The number of decisions usually grows rapidly with the increase of the dimension of a problem N, that is why when enumerating corresponding objects using brute force strategy one has to develop highly effective program implementation that takes into account the features of considered problem and provides high rate of generation of enumerated objects. From the point of view of parallel programming the enumeration problems of such type are weakly coupled problems, thus the algorithms for their solving can be implemented in the form of parallel programs that are efficient within the context of parallel computing environments with various architecture that comprise grid systems.

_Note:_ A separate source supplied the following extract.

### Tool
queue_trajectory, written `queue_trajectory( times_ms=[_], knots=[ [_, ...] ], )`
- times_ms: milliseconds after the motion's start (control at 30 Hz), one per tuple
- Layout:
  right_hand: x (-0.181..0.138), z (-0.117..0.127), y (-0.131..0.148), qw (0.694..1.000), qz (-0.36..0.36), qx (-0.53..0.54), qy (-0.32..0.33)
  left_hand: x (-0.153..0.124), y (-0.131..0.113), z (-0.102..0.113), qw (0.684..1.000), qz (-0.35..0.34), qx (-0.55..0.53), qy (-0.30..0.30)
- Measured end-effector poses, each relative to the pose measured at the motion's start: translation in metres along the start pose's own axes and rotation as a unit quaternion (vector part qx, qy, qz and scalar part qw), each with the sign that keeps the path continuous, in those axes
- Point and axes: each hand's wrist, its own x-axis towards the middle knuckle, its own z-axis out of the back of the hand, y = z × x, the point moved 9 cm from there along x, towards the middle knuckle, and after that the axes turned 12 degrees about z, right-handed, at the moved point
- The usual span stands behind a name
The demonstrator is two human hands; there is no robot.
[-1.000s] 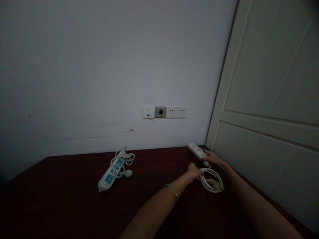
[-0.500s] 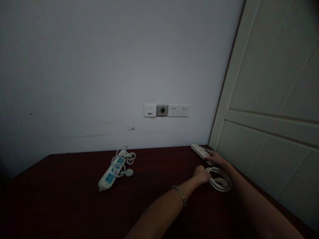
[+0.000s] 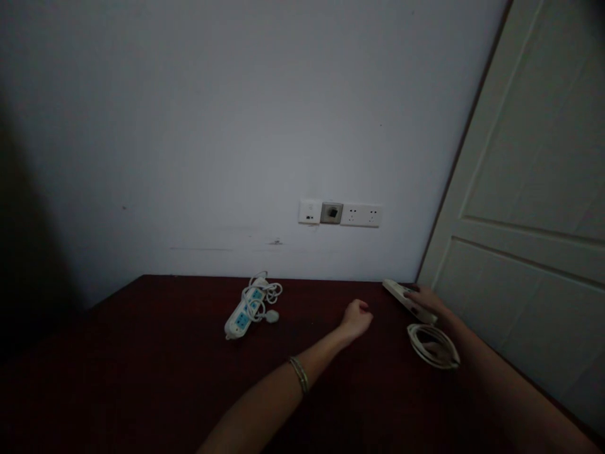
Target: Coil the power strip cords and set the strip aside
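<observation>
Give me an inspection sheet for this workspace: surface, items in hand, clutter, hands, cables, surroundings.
Surface: dark red-brown table, dimly lit.
Items in hand: white power strip by the door, under the right hand; its coiled cord lies just in front of it.
Clutter: a second power strip with blue sockets, cord bundled on top, toward the wall.
Hands: right hand rests on the white power strip; left hand, loosely curled, holds nothing; bracelet on that wrist.
Cables: both cords are coiled; neither reaches the wall.
Surroundings: white wall with a row of wall sockets, nothing plugged in; white panelled door at right.
</observation>
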Motion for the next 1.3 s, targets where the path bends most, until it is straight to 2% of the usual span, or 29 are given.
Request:
queue_trajectory(
  times_ms=[133, 267, 367, 433, 500, 567, 700, 933, 1133, 1300],
  knots=[
    [0.005, -0.021, 0.064, 1.000, 0.020, 0.022, -0.002, -0.006, 0.017, 0.119, 0.991, -0.003, -0.039, -0.131],
    [-0.014, -0.077, 0.152, 0.990, 0.081, 0.109, 0.039, -0.035, 0.049, 0.242, 0.963, -0.002, -0.035, -0.268],
    [-0.050, -0.132, 0.215, 0.972, 0.126, 0.180, 0.081, -0.060, 0.083, 0.305, 0.942, 0.024, -0.003, -0.335],
    [-0.079, -0.169, 0.245, 0.960, 0.141, 0.215, 0.110, -0.071, 0.111, 0.328, 0.925, 0.104, 0.085, -0.356],
    [-0.108, -0.202, 0.265, 0.953, 0.135, 0.238, 0.127, -0.075, 0.134, 0.337, 0.915, 0.156, 0.122, -0.350],
    [-0.132, -0.227, 0.275, 0.951, 0.116, 0.248, 0.140, -0.075, 0.149, 0.335, 0.921, 0.169, 0.120, -0.330],
    [-0.160, -0.254, 0.283, 0.953, 0.080, 0.255, 0.145, -0.071, 0.166, 0.320, 0.940, 0.167, 0.107, -0.278],
    [-0.164, -0.267, 0.286, 0.949, 0.042, 0.281, 0.133, -0.066, 0.172, 0.301, 0.969, 0.122, 0.043, -0.211],
    [-0.160, -0.271, 0.275, 0.940, -0.003, 0.326, 0.104, -0.065, 0.175, 0.298, 0.976, 0.106, -0.030, -0.188],
    [-0.163, -0.266, 0.284, 0.916, -0.017, 0.393, 0.084, -0.070, 0.169, 0.298, 0.980, 0.091, -0.100, -0.144]
  ],
)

One of the combinatorial objects of considered type is diagonal Latin squares (DLS) that are square tables of size N×N, where each cell is filled by an element of some alphabet (typically a number from 0 to N–1) and in each row, each column and also in main and second diagonals all elements are distinct. Basically, DLS are a special case of Latin squares (LS) that satisfy additional diagonality constraints. Using simple transformations that do not violate any of the constraints any DLS can be reduced to DLS in which the elements of the first row are sorted in ascending order. The corresponding squares form an isomorphism class of size N!. The dependence of number of LS on N is well known and presented by A000315 sequence in the Online Encyclopedia of Integer Sequences (OEIS) [3], the dependence of the number of LS with fixed first row has the number A000479. For DLS similar sequences are unknown and can be calculated using brute force.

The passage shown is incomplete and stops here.